▶ [Problem description]:
Please, without the pictures, retype exactly the lines from the start of the material through the line that holds "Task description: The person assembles".
━━━ Source data
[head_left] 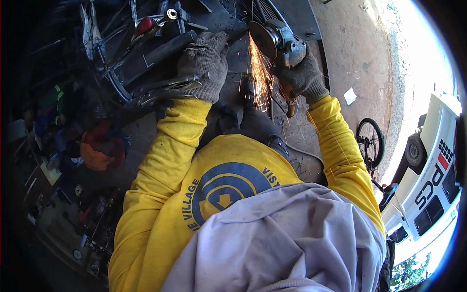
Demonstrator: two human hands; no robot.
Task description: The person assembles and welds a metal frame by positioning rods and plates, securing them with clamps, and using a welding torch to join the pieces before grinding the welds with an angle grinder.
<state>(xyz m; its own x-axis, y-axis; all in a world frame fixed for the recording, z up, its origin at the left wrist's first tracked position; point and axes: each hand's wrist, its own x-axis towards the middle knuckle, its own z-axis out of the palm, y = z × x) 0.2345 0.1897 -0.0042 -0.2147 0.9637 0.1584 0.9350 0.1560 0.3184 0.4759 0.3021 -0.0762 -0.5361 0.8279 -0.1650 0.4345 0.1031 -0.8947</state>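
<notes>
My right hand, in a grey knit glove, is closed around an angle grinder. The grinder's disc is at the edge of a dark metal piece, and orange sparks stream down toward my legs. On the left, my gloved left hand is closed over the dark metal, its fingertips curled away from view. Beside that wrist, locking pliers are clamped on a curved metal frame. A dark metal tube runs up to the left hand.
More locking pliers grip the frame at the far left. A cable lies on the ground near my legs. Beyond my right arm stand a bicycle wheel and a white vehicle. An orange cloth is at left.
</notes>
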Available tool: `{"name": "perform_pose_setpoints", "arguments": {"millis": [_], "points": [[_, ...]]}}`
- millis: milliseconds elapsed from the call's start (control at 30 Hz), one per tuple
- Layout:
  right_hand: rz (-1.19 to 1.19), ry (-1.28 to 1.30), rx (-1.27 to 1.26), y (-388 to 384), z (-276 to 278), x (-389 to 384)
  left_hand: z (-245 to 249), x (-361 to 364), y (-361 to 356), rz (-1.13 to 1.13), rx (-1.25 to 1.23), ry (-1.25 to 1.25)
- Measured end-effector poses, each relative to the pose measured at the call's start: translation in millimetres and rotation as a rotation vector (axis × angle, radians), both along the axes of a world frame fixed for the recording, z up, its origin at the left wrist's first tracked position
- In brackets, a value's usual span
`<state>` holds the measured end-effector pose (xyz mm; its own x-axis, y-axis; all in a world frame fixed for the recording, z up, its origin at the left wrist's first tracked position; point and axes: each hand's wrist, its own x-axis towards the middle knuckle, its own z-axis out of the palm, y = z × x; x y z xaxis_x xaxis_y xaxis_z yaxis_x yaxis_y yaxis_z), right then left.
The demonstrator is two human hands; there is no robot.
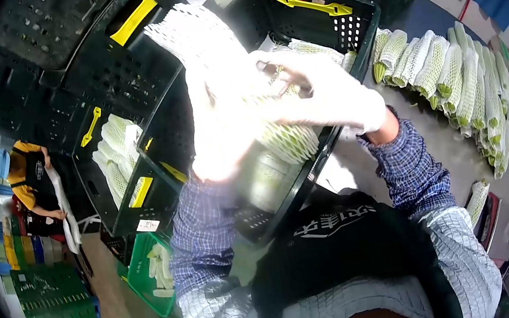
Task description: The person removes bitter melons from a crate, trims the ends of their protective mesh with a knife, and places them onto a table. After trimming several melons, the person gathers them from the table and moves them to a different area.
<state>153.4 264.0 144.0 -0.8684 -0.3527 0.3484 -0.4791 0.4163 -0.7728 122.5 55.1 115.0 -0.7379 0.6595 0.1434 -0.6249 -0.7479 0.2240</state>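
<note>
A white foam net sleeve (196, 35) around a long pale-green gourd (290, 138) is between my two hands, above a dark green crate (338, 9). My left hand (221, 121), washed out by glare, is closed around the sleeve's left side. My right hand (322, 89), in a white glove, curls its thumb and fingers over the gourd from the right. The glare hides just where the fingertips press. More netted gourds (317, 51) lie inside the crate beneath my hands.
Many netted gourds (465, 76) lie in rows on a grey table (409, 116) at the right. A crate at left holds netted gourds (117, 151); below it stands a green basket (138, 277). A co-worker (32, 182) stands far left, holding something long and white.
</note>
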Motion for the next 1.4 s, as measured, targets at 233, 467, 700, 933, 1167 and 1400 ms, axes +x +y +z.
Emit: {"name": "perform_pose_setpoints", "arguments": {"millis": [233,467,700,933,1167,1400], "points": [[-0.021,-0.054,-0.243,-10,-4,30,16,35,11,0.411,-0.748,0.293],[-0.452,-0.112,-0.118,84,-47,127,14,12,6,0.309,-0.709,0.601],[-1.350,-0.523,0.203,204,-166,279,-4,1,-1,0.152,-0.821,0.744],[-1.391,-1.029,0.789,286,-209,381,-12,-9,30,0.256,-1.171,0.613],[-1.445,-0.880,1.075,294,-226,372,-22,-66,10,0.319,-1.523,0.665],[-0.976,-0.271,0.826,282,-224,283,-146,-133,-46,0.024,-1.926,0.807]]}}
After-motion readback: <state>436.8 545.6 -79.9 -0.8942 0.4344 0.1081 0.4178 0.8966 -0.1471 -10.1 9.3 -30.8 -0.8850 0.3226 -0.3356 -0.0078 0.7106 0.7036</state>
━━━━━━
▶ [Result of the exercise]:
[head_left] 
Demonstrator: two human hands; no robot.
Task description: The person assembles and welds a metal frame by positioning rods and plates, securing them with clamps, and using a welding torch to join the pieces before grinding the welds with an angle grinder.

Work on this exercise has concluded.